Indeed, as emphasized by Manhit during the event, digital readiness is about the people’s readiness; hence a people-centric approach to harnessing the benefits of digital technologies is essential to keeping pace with the evolving digital revolution.

Manhit also stressed that in order “to leverage the opportunities of digital technologies for public health and the economy, there must be openness to continuous innovation of processes and policies to create an environment that has been liberated from defunct models of governance and stagnant regulations.”

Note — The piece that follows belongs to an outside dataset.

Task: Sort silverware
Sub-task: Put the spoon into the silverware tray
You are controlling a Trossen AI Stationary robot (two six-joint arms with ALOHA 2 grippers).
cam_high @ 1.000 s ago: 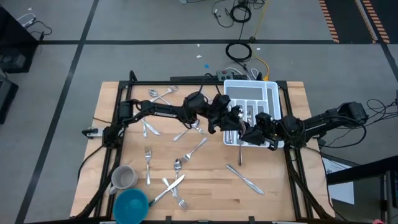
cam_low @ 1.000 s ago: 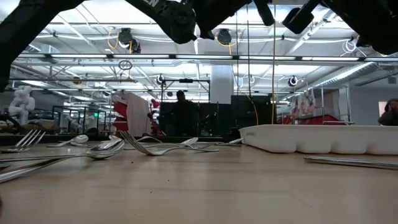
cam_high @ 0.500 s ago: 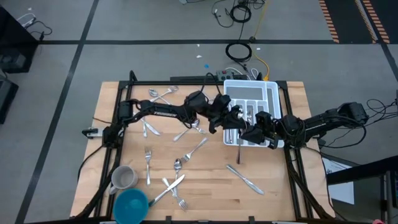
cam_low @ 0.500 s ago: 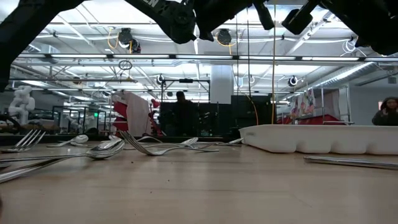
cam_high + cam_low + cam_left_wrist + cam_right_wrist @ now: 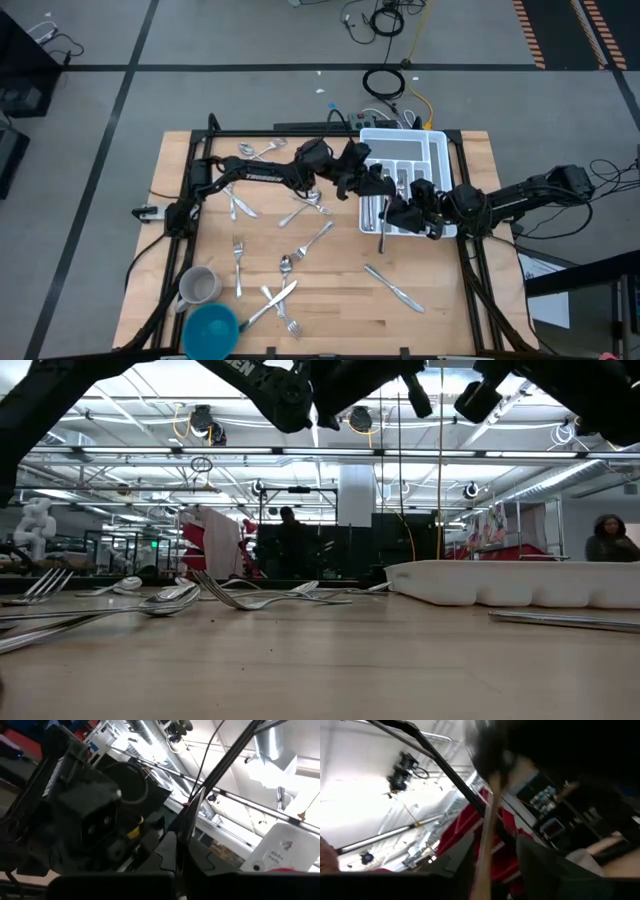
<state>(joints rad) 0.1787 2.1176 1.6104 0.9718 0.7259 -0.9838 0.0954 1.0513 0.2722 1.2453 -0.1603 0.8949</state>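
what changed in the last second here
The left hand closed on the piece of silverware that the right hand was holding up by the white tray. The right hand's fingers have now opened around it, so this looks like a handover. The piece shifted slightly toward the tray. The loose silverware, the mug and the blue bowl stayed put.

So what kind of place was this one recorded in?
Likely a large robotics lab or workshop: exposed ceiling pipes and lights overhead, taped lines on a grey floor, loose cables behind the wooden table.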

“A new culture of leadership, learning, working, and living with technology, inspired by the prospect of limitless possibilities for inclusive growth and sustainable prosperity is an exciting vision that we must all endeavor to achieve,” Manhit said.

With the end of the pandemic nowhere in sight and the government’s disappointing and increasingly politicized approach to the pandemic response, Filipinos must prepare for the long haul.

Therefore, increasing access to the internet and developing digital skills should be a top priority as we learn to live with COVID-19.

Furthermore, we must also recognize that we are at a digital crossroads. We either try to fill in the skills and connectivity gaps, or we can wait, watch the gap widen, and risk being left behind by the digital revolution.